A lack of supermarkets in underserved areas is believed to contribute to unhealthy eating and poor health outcomes in those communities. There is evidence that increasing access to supermarkets in low-income neighborhoods through public transit and increased supermarket development improves access to healthier foods and beverages. Supermarkets offering transportation services see an increase in revenue from fresh produce and other perishable items. The service is also effective in attracting and retaining customers. Incentives, new regulatory frameworks, involvement of nonprofit agencies and political leadership, and subsidy models have been recommended as strategies to attract planners and supermarket chains to underserved areas. The successful development of supermarkets consequently leads to the creation of jobs. The positive cycle of economic investment improves the supply of healthier foods and beverages and potentially leads to improved health of the members of the community who now have better access to healthier food sources.




References

  1. Mohan, V., & Cassady, D. (2002). Center for Advanced Studies in Nutrition and Social Marketing. Supermarket shuttle programs: A feasibility study of supermarkets located in low-income, transit dependent, urban neighborhoods in California. University of California, Davis.

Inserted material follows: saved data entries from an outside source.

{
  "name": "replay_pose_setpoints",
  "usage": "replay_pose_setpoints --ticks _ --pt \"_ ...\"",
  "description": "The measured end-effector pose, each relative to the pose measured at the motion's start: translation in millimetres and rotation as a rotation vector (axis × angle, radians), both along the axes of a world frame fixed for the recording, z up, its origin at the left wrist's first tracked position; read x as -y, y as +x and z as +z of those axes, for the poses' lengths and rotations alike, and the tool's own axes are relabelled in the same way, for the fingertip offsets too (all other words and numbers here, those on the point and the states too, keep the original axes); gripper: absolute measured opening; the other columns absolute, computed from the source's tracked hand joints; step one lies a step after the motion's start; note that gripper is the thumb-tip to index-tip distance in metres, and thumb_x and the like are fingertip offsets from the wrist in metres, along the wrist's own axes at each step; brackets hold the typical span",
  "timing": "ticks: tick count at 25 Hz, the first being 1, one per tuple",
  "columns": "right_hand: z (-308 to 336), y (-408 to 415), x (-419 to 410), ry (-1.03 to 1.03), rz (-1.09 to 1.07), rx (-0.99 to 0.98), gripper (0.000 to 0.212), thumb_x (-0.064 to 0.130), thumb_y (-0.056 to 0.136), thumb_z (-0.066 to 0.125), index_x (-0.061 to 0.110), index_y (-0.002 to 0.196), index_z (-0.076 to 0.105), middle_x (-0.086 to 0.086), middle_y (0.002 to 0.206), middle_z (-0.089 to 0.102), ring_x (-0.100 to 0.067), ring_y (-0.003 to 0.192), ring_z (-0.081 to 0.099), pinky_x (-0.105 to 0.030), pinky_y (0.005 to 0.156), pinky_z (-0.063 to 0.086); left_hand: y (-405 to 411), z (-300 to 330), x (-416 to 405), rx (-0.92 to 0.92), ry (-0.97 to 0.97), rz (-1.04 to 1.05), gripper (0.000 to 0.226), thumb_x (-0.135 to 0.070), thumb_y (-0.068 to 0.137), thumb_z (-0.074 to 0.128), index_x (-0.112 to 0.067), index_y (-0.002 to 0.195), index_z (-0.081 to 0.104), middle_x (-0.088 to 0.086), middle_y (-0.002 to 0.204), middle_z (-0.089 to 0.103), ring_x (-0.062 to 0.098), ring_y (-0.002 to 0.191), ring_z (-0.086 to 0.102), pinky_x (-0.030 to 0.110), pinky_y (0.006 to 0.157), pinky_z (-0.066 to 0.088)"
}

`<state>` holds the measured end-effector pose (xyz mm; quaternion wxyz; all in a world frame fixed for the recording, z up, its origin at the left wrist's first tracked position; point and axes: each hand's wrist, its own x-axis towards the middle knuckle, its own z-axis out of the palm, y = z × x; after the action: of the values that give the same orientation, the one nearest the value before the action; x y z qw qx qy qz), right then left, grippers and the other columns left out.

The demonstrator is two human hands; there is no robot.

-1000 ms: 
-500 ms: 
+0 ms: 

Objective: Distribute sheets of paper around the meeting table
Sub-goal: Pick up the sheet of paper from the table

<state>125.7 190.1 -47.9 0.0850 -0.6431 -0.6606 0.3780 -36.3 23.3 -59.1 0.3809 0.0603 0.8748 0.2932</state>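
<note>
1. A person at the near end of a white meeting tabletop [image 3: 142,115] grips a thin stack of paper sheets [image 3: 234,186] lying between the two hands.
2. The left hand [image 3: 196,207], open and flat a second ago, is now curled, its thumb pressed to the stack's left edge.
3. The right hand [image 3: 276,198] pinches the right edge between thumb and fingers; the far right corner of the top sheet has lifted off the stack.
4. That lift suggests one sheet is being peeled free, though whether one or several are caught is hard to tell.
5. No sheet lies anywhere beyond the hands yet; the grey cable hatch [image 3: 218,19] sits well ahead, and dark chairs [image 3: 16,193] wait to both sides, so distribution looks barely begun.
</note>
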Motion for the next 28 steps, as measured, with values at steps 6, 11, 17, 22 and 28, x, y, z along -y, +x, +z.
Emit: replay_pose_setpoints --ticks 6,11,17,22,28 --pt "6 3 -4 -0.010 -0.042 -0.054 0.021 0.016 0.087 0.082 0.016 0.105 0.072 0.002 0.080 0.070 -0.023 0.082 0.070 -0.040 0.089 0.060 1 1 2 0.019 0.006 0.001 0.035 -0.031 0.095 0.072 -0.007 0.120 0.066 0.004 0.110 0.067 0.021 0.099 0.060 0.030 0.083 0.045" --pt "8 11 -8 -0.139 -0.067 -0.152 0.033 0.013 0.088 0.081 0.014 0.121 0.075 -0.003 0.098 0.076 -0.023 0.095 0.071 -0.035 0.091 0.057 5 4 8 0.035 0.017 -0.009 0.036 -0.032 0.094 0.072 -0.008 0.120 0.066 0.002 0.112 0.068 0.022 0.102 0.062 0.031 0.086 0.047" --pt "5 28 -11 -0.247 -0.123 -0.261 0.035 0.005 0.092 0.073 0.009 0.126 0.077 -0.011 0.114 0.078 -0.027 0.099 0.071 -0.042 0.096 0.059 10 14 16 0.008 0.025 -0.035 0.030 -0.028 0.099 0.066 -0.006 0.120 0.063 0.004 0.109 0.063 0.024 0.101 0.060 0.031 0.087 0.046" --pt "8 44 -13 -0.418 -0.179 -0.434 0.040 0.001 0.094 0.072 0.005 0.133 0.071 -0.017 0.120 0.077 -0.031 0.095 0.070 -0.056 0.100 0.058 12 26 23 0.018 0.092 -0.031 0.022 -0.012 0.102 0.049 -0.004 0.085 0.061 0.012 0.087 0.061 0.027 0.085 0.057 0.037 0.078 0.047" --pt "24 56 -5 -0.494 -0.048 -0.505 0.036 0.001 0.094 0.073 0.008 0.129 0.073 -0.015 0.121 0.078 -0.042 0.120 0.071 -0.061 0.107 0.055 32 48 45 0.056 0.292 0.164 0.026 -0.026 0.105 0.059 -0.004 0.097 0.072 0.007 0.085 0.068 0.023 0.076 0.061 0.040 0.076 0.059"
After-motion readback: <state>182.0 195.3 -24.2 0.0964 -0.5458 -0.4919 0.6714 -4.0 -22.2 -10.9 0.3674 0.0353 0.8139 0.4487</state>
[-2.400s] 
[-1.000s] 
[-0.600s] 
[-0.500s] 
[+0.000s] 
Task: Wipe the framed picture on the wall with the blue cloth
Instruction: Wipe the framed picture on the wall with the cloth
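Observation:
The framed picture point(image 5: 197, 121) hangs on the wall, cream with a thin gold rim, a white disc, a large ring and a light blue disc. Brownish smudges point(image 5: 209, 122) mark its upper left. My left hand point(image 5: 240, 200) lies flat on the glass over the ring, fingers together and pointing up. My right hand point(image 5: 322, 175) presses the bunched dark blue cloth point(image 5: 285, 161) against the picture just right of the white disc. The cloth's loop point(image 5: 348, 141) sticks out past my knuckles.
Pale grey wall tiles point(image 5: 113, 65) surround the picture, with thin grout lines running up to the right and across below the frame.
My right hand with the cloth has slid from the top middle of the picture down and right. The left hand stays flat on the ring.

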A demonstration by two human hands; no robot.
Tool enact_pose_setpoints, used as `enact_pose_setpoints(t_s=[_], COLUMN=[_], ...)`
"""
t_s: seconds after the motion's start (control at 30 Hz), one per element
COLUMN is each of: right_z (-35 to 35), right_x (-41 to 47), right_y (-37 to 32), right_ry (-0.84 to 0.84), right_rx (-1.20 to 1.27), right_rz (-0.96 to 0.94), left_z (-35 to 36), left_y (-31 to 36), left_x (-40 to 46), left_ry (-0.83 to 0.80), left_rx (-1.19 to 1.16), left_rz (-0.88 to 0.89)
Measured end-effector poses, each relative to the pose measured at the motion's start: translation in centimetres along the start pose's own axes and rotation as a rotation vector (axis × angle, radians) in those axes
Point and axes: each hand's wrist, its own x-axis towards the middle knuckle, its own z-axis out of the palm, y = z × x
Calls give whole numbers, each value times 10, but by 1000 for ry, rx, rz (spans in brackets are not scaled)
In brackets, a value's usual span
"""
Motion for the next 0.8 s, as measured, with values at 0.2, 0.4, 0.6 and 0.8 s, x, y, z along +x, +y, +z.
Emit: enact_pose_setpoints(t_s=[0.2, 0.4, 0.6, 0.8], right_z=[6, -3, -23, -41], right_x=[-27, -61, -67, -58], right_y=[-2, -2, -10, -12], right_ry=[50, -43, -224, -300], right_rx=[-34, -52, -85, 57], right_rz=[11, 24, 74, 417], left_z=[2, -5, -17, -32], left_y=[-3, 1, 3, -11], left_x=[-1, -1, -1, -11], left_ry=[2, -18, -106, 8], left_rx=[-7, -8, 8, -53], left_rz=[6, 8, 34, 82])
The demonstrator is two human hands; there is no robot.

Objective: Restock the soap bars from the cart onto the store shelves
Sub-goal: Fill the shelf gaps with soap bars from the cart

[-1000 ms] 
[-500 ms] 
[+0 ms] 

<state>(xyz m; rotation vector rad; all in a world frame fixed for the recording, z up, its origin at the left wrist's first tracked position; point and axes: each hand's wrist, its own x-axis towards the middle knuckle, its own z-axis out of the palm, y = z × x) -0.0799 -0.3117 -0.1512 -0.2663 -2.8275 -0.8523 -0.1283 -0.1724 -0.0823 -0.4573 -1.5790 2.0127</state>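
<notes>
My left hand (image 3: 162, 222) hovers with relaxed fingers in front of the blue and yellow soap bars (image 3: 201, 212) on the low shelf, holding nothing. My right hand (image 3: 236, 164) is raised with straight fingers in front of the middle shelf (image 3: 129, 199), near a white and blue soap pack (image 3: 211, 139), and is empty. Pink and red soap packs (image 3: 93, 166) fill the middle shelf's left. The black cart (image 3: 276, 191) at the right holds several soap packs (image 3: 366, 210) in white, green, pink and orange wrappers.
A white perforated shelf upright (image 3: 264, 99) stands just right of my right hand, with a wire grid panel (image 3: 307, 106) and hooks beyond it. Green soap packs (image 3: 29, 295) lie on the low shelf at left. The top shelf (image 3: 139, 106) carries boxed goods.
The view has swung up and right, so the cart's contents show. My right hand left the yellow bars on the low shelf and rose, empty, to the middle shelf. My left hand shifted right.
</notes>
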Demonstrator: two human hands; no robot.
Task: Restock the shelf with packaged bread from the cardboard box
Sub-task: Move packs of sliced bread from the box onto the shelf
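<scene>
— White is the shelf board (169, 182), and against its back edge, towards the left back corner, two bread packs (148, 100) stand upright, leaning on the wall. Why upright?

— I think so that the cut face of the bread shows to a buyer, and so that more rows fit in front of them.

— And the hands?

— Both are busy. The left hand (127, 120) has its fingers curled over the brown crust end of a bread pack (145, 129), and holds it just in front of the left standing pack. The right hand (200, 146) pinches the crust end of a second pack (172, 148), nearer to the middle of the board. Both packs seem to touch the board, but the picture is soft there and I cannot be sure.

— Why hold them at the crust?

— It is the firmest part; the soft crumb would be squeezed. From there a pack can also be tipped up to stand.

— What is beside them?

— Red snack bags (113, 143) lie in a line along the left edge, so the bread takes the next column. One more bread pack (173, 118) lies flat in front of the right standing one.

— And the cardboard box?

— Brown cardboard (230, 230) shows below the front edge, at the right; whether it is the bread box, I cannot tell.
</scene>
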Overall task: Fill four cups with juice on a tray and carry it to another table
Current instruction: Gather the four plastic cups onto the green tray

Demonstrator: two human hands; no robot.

  2. Gottlieb, R., Fisher, A., Dohan, M., et al. (1996). Community Food Security Coalition. Homeward bound: Food-related transportation strategies in low income and transit-dependent communities. UC Transportation Center.
  3. Giang, T., Karpyn, A., Laurison, H.B., Hillier, A., & Perry, R.D. (2008). Closing the gap in underserved communities: The creation of the Pennsylvania Fresh Food Financing Initiative. Journal of Public Health Management Practice, 14(3), 272–279.
  4. Hartford Food Systems. (2006). Connecticut's supermarkets: Can new strategies address the geographic gaps? http://www.hartfordfood.org.
  5. Pothukuchi, K. (2005). Attracting supermarkets to inner-city neighborhoods: Economic development outside the box. Economic Development Quarterly, 19(3): 232–244.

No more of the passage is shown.